* _TASK PROMPT_
Copy the listing that follows, line for line, without a single difference.

* _DATASET CONTENT_
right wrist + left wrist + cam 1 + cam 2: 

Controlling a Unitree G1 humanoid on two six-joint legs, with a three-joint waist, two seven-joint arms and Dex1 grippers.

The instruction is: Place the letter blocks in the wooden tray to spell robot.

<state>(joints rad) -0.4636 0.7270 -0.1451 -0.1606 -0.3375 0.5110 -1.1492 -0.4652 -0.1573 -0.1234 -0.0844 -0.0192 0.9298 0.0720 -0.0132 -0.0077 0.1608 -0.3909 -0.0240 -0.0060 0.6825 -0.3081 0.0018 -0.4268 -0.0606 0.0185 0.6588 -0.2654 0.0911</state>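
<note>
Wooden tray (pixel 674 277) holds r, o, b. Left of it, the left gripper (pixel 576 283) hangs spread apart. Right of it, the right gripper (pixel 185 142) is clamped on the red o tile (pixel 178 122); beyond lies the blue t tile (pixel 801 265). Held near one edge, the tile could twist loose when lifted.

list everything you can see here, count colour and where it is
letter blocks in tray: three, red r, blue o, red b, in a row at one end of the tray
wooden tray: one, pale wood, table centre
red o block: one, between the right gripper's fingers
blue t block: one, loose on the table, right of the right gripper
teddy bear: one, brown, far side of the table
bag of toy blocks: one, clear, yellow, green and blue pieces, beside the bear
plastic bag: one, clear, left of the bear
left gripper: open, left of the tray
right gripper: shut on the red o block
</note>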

* _COMPLETED EXERCISE_
right wrist + left wrist + cam 1 + cam 2: 

Controlling a Unitree G1 humanoid on two six-joint legs, with a three-joint waist, two seven-joint arms and Dex1 grippers.

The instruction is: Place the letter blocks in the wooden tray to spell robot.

<state>(joints rad) -0.4636 0.7270 -0.1451 -0.1606 -0.3375 0.5110 -1.1492 -0.4652 -0.1573 -0.1234 -0.0844 -0.0192 0.9298 0.0720 -0.0132 -0.0077 0.1608 -0.3909 -0.0240 -0.0060 0.6825 -0.3081 0.0018 -0.4268 -0.0606 0.0185 0.6588 -0.2654 0.0911</state>
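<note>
Wooden tray (pixel 674 277) holds r, o, b. Left of it, the left gripper (pixel 576 283) hangs spread apart. Right of it, the right gripper (pixel 185 142) is clamped on the red o tile (pixel 178 122); beyond lies the blue t tile (pixel 801 265). Held near one edge, the tile could twist loose when lifted.

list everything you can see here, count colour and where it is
letter blocks in tray: three, red r, blue o, red b, in a row at one end of the tray
wooden tray: one, pale wood, table centre
red o block: one, between the right gripper's fingers
blue t block: one, loose on the table, right of the right gripper
teddy bear: one, brown, far side of the table
bag of toy blocks: one, clear, yellow, green and blue pieces, beside the bear
plastic bag: one, clear, left of the bear
left gripper: open, left of the tray
right gripper: shut on the red o block
</note>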

Here the answer is complete.